Tradition. The final unyielding relic from the past. I was taken aback by the sheer procedure of it all. Each person entering the gate broke out in wails, some hugging my grandmother, others pounding their chests, only then to sit in silence until the next person arrived. Women routinely came around ladling hefty portions of stew to hungry guests. Wash, rinse, repeat. Albeit overstimulating, it struck me as a cathartic display of culture and goodwill. 


“He’s dead now, so it’s OK.” 


Incredibly, Shula manages to hold her stoicism while surrounded by infuriating circumstances. Only when she discovers her cousin Bupe half-conscious in her dormitory do the cracks begin to show. It all comes to a head when she remembers a tv program from her childhood describing animals of the Zambian savannah. The guinea fowl, tasked with alerting other animals in the bush to dangers lurking. One makes an appearance as Shula’s mother confesses to never telling her father about Shula’s own fateful encounter with her uncle.

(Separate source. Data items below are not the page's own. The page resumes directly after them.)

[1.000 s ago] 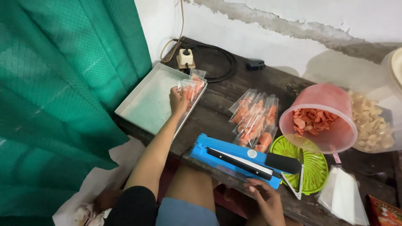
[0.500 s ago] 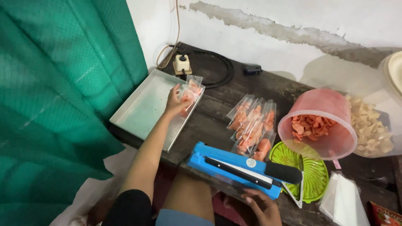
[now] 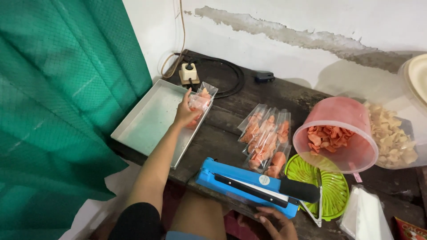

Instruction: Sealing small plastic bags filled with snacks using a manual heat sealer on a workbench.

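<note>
Left hand (image 3: 184, 113), frame centre-left, fingers closed around clear packet of orange crackers (image 3: 200, 101), held over right rim of metal tray (image 3: 147, 120). Right hand (image 3: 271, 221) at bottom edge, fingers curled loosely, touching front of blue impulse sealer (image 3: 249, 186); grip itself unclear. Row of filled packets (image 3: 266, 140) lies on dark wooden table (image 3: 222, 133) just above sealer. Pink bucket (image 3: 336, 133) of orange crackers at right, tilted, beside green plastic dish (image 3: 336, 191). Green curtain (image 3: 58, 89) fills left side.
</note>
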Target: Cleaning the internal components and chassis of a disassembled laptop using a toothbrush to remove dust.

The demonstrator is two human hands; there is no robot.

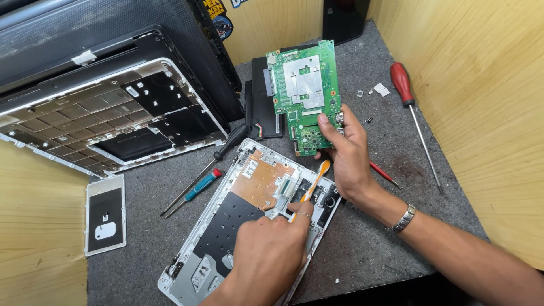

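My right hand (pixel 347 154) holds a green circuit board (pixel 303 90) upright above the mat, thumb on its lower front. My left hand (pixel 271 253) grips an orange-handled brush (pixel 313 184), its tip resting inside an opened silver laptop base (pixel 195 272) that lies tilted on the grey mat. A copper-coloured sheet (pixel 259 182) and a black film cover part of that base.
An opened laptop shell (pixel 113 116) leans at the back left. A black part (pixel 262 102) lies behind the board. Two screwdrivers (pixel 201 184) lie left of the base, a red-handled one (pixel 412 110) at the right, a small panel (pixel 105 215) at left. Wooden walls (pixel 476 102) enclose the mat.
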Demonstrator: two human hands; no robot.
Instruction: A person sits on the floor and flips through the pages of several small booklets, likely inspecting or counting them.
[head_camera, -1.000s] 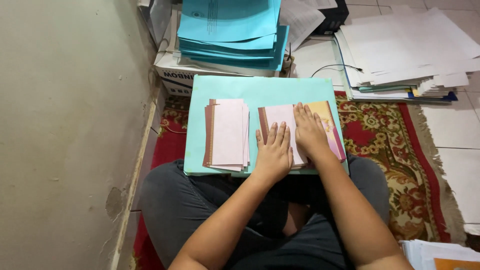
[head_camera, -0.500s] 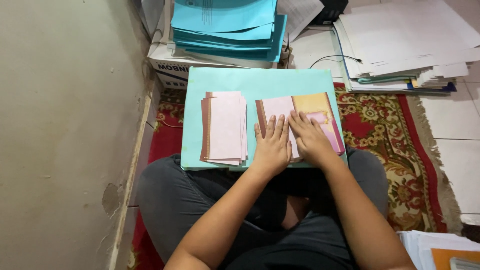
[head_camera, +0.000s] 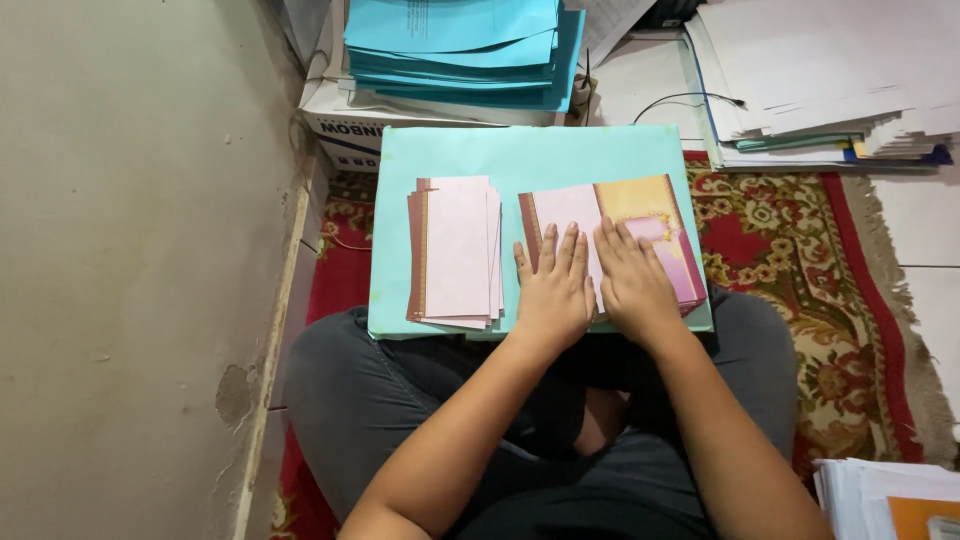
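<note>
Both hands, left hand (head_camera: 553, 292) and right hand (head_camera: 632, 285), press flat and open on a thin, light card (head_camera: 640, 215); it likely lifts best by an edge.

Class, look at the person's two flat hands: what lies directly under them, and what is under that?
Under the left hand and right hand lies a pink and gold card, resting on a turquoise board across the lap. The card's near part is covered by the hands.

Soft, even indoor light fills the frame, moderately bright, with no glare. The white paper stacks (head_camera: 830, 80) at 1 o'clock are palest, near washed out. Faint shadows sit under the forearms toward 6 o'clock. Focus is sharp throughout; edges bend slightly.
</note>
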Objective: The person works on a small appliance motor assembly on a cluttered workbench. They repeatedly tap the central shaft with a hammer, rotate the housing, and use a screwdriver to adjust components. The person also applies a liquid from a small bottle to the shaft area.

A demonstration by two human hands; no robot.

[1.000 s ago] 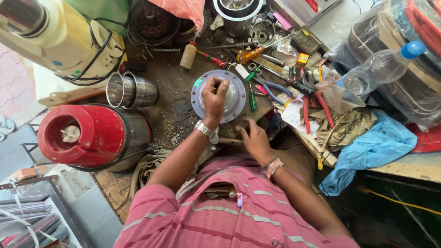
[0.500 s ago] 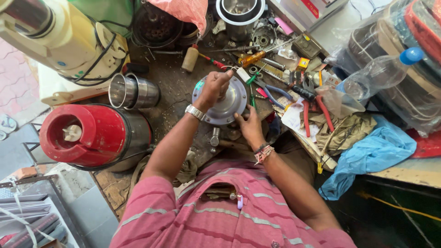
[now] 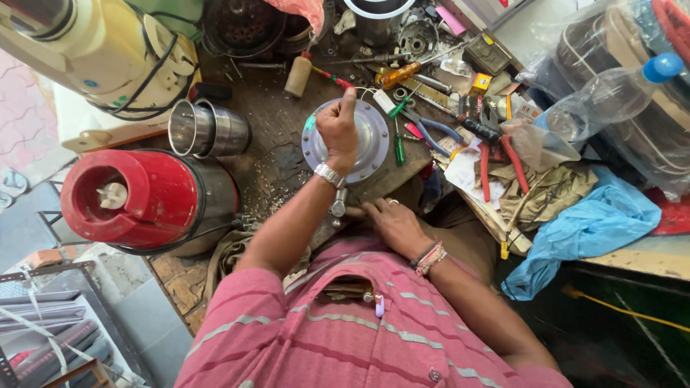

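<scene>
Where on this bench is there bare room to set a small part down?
One bare patch of wood lies between the steel cup and the round metal plate under the left hand, reaching back to the wooden-handled tool. Right of the plate it is crowded: screwdrivers, red-handled pliers, paper and rags. The red mixer base fills the near-left corner.

My left hand (image 3: 338,129) presses down on the round metal plate (image 3: 377,140) (thumb pointing up), while my right hand (image 3: 392,226) rests below it, beside the red mixer base (image 3: 136,197).
</scene>
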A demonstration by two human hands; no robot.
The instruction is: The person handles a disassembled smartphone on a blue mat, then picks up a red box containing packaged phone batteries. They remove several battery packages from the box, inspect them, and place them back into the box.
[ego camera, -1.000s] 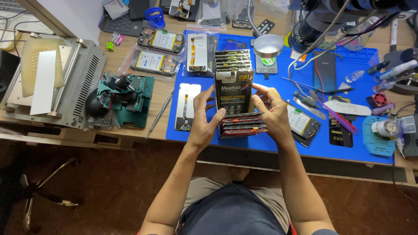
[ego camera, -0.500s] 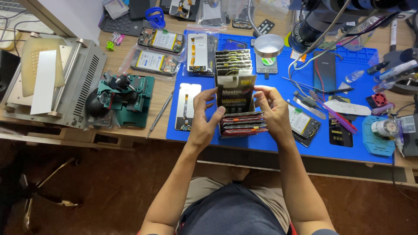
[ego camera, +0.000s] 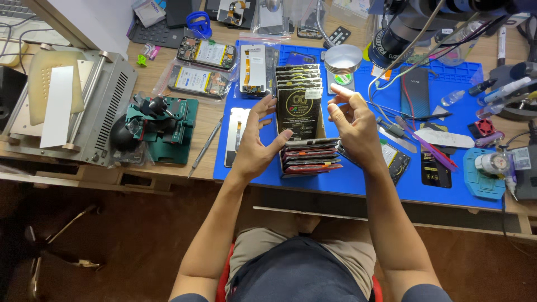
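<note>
the left hand (ego camera: 258, 140) and right hand (ego camera: 352, 126) flank a row of flat black packets (ego camera: 300, 109) standing on edge in an open box on the blue mat (ego camera: 358, 179) at the front of the worktop. both grips are spread, fingers loosely curled. the left fingertips touch the front packet's lower left edge, seemingly to keep it upright; the right hand hangs just beside the row, and i cannot tell if it touches. below the standing row, red-edged packets (ego camera: 310, 159) lie fanned flat, so each edge shows. a white phone screen (ego camera: 236, 137) lies just left of the left hand, a metal tool (ego camera: 206, 146) beyond it, a green clamp jig (ego camera: 162, 126) farther left. a round metal tin (ego camera: 343, 57) sits behind the row.
</note>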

Uncle Fred, whose body was found suspiciously close to a local brothel, was a known pedophile. He had been sexually abusing the girls in his family for decades and yet the women in his family have dutifully protected him - even in death. Shula is horrified to discover the abuse goes further to include his child bride. Her family treats the widow with pointed cruelty, blaming her for their brother’s demise. But as emotions reach a boiling point, a moment in the kitchen allows for communal healing among the women but also a way to brush over past mistakes. “We are hurting, too.” 


Rungano’s epic depiction of a family at odds hits the mark with the precision of a master storyteller. The generational divide is heightened by class issues that leave the widow of Uncle Fred nearly destitute. Old ideas around gender leap through and consistently the patriarchy is defended fiercely by men as well as the older women. Even the crawling that is evident in their mourning feels like a reminder of place: a humiliation ritual steeped in cultural obligation. 


A microcosm of expectations and changing attitudes, it is clear that death does not occur in a vacuum. In mourning someone, there exists tension between who the person was and how they are to be remembered. Who does a person’s legacy belong to? Can it be reined by those who experienced their worst, leaving behind broken people, fears, secrets, and allegiances? Can it offer nuances befitting not only the deceased but the family seeking to honor them? 


Culture is hard changed, and more so people. 


That is until a transformed Shula and her army guinea fowls crash proceedings. And in stark difference to I Am Not A Witch, by film’s end, it is Shula who is still among the living.